- _WHAT TO DO_
In your answer, set down the records below exactly as they stand, omitting pictures.

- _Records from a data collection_
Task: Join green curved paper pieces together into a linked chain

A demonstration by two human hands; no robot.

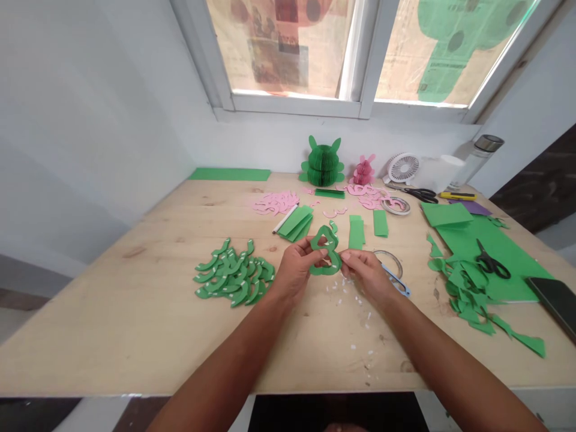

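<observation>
The left hand [297,269] and right hand [366,277] pinch a looped green paper cutout [324,247] between their fingertips, above the worktop [135,312]; white paper scraps [348,295] lie just below, curved green pieces [231,275] to the left, blue-handled scissors [396,281] to the right
</observation>
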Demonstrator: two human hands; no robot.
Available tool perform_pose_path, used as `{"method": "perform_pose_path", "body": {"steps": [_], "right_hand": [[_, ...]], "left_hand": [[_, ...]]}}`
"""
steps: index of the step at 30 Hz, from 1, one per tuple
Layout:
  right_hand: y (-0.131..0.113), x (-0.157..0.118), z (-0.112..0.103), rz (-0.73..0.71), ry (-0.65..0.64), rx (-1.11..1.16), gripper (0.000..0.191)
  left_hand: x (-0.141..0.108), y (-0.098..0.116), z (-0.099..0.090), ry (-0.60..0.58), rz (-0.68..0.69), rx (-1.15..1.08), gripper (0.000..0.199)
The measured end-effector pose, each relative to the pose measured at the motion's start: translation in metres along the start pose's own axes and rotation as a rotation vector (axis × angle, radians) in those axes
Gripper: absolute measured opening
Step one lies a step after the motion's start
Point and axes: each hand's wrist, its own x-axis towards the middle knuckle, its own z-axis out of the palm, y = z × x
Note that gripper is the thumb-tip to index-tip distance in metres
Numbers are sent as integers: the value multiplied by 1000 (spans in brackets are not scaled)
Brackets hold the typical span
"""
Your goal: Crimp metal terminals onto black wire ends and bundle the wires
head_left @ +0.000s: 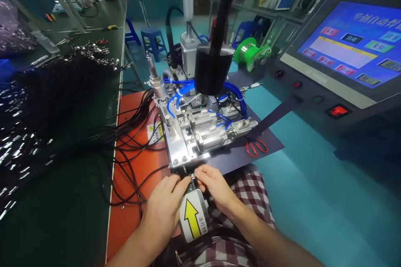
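Both hands meet at the front edge of the metal machine (180,146). My left hand (166,200) is closed, its thumb and index finger pinching the end of a black cable (155,171) that runs in from the left. My right hand (214,183) is closed too, its fingertips pinched on small thin wires (193,175) at the cable's end. Just below the fingertips lies a white label with a yellow arrow (191,219), fixed on a part of the machine. The fingertips hide most of the wire ends.
Black cables (46,91) with shiny ends pile on the dark green table (78,217) at left. Red-handled scissors (257,148) lie right of the machine. A touch screen (354,46) stands at right, a green spool (247,54) behind. A black cylinder (213,69) hangs over the machine.
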Motion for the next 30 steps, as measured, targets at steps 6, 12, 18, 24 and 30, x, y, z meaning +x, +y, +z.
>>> {"method": "perform_pose_path", "body": {"steps": [6, 12, 18, 24, 30], "right_hand": [[3, 0, 0, -25, 2, -24, 36], [4, 0, -1, -58, -3, -83, 37], [4, 1, -3, -75, 7, -78, 39], [5, 1, -3, -91, 18, -89, 36], [2, -1, -6, -94, 29, -116, 38]], "left_hand": [[2, 6, -1, -125, -116, 1, 35], [-12, 2, -7, -46, -161, -205, 35], [-60, -6, 0, -3, -230, 53, 48], [-66, -2, 2, -26, -209, 240, 46], [-63, 0, 4, -21, -205, 275, 50]]}}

- _ANSWER AREA_
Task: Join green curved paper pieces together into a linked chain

A demonstration by two human hands; no robot.


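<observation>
The left hand [297,269] and right hand [366,277] pinch a looped green paper cutout [324,247] between their fingertips, above the worktop [135,312]; white paper scraps [348,295] lie just below, curved green pieces [231,275] to the left, blue-handled scissors [396,281] to the right
</observation>
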Demonstrator: two human hands; no robot.
Available tool perform_pose_path, used as `{"method": "perform_pose_path", "body": {"steps": [_], "right_hand": [[_, ...]], "left_hand": [[_, ...]]}}`
"""
steps: index of the step at 30 Hz, from 1, one per tuple
Layout:
  right_hand: y (-0.131..0.113), x (-0.157..0.118), z (-0.112..0.103), rz (-0.73..0.71), ry (-0.65..0.64), rx (-1.11..1.16), gripper (0.000..0.191)
  left_hand: x (-0.141..0.108), y (-0.098..0.116), z (-0.099..0.090), ry (-0.60..0.58), rz (-0.68..0.69), rx (-1.15..1.08), gripper (0.000..0.199)
The measured end-effector pose, each relative to the pose measured at the motion's start: translation in metres along the start pose's own axes and rotation as a rotation vector (axis × angle, radians) in those axes
Gripper: absolute measured opening
Step one lies a step after the motion's start
Point and axes: each hand's wrist, its own x-axis towards the middle knuckle, its own z-axis out of the palm, y = z × x
Note that gripper is the thumb-tip to index-tip distance in metres
Numbers are sent as integers: the value multiplied by 1000 (spans in brackets are not scaled)
Brackets hold the typical span
"""
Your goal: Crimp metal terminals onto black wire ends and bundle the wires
head_left @ +0.000s: 
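Both hands meet at the front edge of the metal machine (180,146). My left hand (166,200) is closed, its thumb and index finger pinching the end of a black cable (155,171) that runs in from the left. My right hand (214,183) is closed too, its fingertips pinched on small thin wires (193,175) at the cable's end. Just below the fingertips lies a white label with a yellow arrow (191,219), fixed on a part of the machine. The fingertips hide most of the wire ends.
Black cables (46,91) with shiny ends pile on the dark green table (78,217) at left. Red-handled scissors (257,148) lie right of the machine. A touch screen (354,46) stands at right, a green spool (247,54) behind. A black cylinder (213,69) hangs over the machine.
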Motion for the next 30 steps, as measured, targets at steps 6, 12, 18, 24 and 30, x, y, z meaning +x, +y, +z.
>>> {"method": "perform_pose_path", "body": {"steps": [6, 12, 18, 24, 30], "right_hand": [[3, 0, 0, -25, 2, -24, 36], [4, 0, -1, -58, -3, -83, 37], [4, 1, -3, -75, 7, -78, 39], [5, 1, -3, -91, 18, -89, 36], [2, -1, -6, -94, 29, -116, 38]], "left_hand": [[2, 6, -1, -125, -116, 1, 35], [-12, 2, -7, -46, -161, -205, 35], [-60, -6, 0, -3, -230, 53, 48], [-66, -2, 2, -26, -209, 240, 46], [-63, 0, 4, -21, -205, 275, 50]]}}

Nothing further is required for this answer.